» **DATA SHOWN**
**********
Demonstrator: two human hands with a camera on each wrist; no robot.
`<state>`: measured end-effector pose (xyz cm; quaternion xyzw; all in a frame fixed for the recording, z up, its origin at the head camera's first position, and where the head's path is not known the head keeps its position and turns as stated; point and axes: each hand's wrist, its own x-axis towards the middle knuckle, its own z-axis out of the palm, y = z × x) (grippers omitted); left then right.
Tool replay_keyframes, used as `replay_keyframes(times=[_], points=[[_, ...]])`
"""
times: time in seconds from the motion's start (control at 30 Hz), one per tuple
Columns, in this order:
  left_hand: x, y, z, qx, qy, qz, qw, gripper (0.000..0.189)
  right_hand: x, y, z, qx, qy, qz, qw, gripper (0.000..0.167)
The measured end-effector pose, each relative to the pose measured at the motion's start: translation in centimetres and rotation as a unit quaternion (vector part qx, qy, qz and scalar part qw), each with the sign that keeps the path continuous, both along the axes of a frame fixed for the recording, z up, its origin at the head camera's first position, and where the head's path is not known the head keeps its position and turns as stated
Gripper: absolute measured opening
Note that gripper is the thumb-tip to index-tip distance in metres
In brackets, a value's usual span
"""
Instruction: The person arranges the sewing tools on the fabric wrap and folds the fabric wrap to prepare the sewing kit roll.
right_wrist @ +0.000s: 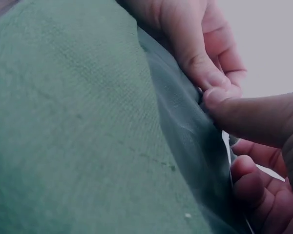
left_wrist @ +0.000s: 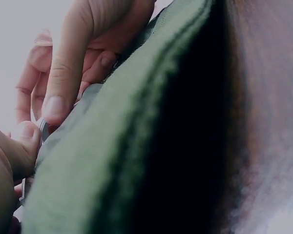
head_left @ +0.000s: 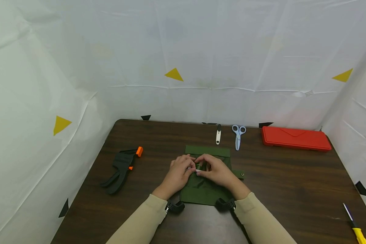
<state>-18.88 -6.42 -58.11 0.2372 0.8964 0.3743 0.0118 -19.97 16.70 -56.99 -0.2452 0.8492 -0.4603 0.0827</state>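
A dark green cloth pouch (head_left: 205,196) lies spread on the table, with a snap tab (head_left: 239,174) sticking out at its right side. Over its middle, both hands meet around a small green round piece with a pale edge (head_left: 199,167), mostly hidden by fingers. My left hand (head_left: 179,173) pinches it from the left, thumb and fingertips drawn together. From the other side my right hand (head_left: 215,172) grips it with curled fingers. In the right wrist view the thumb tips meet close above the pouch's dark lining (right_wrist: 185,122). What exactly the piece is, I cannot tell.
On the left lies a black clamp with orange pads (head_left: 122,171). Behind the pouch are a white-and-black cutter (head_left: 218,135) and light blue scissors (head_left: 238,137). A red case (head_left: 296,138) sits at the back right, and a yellow-handled screwdriver (head_left: 358,234) near the right edge.
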Motion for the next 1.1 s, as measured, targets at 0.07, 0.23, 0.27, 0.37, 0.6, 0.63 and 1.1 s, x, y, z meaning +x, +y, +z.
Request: replay_keyframes(times=[0.07, 0.23, 0.27, 0.37, 0.6, 0.63, 1.1], points=[[0.03, 0.03, 0.08, -0.002, 0.002, -0.001, 1.0, 0.006, 0.0, 0.01, -0.01, 0.008, -0.003, -0.002, 1.0, 0.037], [0.05, 0.16, 0.2, -0.007, 0.006, -0.003, 1.0, 0.006, 0.04, 0.04, 0.07, 0.02, -0.004, -0.004, 0.9998, 0.038], [0.04, 0.18, 0.18, -0.007, 0.005, -0.002, 1.0, 0.006, 0.04, 0.04, 0.07, 0.021, -0.003, -0.001, 0.9998, 0.039], [0.0, 0.23, 0.06, -0.011, 0.008, 0.003, 0.9999, 0.006, 0.04, 0.09, 0.04, 0.014, -0.006, 0.012, 0.9998, 0.04], [-0.04, 0.18, -0.04, -0.024, 0.007, 0.004, 0.9997, 0.006, 0.03, 0.29, 0.05, -0.002, -0.026, 0.029, 0.9992, 0.037], [-0.03, 0.18, -0.04, -0.027, 0.005, 0.005, 0.9996, 0.007, 0.02, 0.28, 0.08, -0.001, -0.027, 0.029, 0.9992, 0.038], [-0.24, -0.62, 0.04, -0.017, -0.032, -0.024, 0.999, 0.04, 0.08, 0.32, 0.2, -0.02, -0.044, 0.042, 0.998, 0.052]])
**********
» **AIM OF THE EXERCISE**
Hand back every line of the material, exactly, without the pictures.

» **RESULT FOR THIS EXERCISE**
Demonstrator: two human hands with a camera on each wrist; no robot.
`<state>`: measured end-effector pose (xyz cm; quaternion xyzw; all in a frame fixed for the recording, z up, its origin at the head camera's first position, and where the head's path is not known the head keeps its position and turns as stated; point and axes: each hand's wrist, its own x-axis towards the middle knuckle, its own z-axis out of the palm, y = z × x) (grippers omitted); left then right.
Tool replay_keyframes, used as `replay_keyframes(times=[_], points=[[_, ...]])`
"""
times: time in seconds from the motion's start (control at 30 Hz), one per tuple
Columns, in this order:
  left_hand: x, y, z, qx, qy, qz, qw, gripper (0.000..0.189)
  right_hand: x, y, z, qx, qy, qz, qw, gripper (0.000..0.167)
The measured end-effector pose, each relative to the pose measured at the motion's start: translation in centimetres and rotation as a unit quaternion (vector part qx, qy, qz and scalar part qw), each with the sign that keeps the path continuous, both along the axes of a frame fixed for the recording, z up, its origin at the head camera's first position, and where the head's path is not known the head keeps its position and turns as stated
Gripper: absolute measured opening
Note that gripper is the thumb-tip to index-tip distance in metres
In brackets, a value's usual span
"""
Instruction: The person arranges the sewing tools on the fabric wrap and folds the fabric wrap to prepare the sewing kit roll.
right_wrist @ +0.000s: 
left_wrist @ +0.000s: 
head_left @ +0.000s: 
<state>-18.88 -6.42 -58.11 0.2372 0.8964 0.3743 0.0118 -19.97 16.70 -56.99 -0.2452 0.8492 -0.4603 0.0827</state>
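A dark green cloth pouch (head_left: 205,196) lies spread on the table, with a snap tab (head_left: 239,174) sticking out at its right side. Over its middle, both hands meet around a small green round piece with a pale edge (head_left: 199,167), mostly hidden by fingers. My left hand (head_left: 179,173) pinches it from the left, thumb and fingertips drawn together. From the other side my right hand (head_left: 215,172) grips it with curled fingers. In the right wrist view the thumb tips meet close above the pouch's dark lining (right_wrist: 185,122). What exactly the piece is, I cannot tell.
On the left lies a black clamp with orange pads (head_left: 122,171). Behind the pouch are a white-and-black cutter (head_left: 218,135) and light blue scissors (head_left: 238,137). A red case (head_left: 296,138) sits at the back right, and a yellow-handled screwdriver (head_left: 358,234) near the right edge.
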Motion for the next 1.1 s, as measured, targets at 0.07, 0.23, 0.27, 0.37, 0.6, 0.63 and 1.1 s, x, y, z meaning +x, +y, +z.
Request: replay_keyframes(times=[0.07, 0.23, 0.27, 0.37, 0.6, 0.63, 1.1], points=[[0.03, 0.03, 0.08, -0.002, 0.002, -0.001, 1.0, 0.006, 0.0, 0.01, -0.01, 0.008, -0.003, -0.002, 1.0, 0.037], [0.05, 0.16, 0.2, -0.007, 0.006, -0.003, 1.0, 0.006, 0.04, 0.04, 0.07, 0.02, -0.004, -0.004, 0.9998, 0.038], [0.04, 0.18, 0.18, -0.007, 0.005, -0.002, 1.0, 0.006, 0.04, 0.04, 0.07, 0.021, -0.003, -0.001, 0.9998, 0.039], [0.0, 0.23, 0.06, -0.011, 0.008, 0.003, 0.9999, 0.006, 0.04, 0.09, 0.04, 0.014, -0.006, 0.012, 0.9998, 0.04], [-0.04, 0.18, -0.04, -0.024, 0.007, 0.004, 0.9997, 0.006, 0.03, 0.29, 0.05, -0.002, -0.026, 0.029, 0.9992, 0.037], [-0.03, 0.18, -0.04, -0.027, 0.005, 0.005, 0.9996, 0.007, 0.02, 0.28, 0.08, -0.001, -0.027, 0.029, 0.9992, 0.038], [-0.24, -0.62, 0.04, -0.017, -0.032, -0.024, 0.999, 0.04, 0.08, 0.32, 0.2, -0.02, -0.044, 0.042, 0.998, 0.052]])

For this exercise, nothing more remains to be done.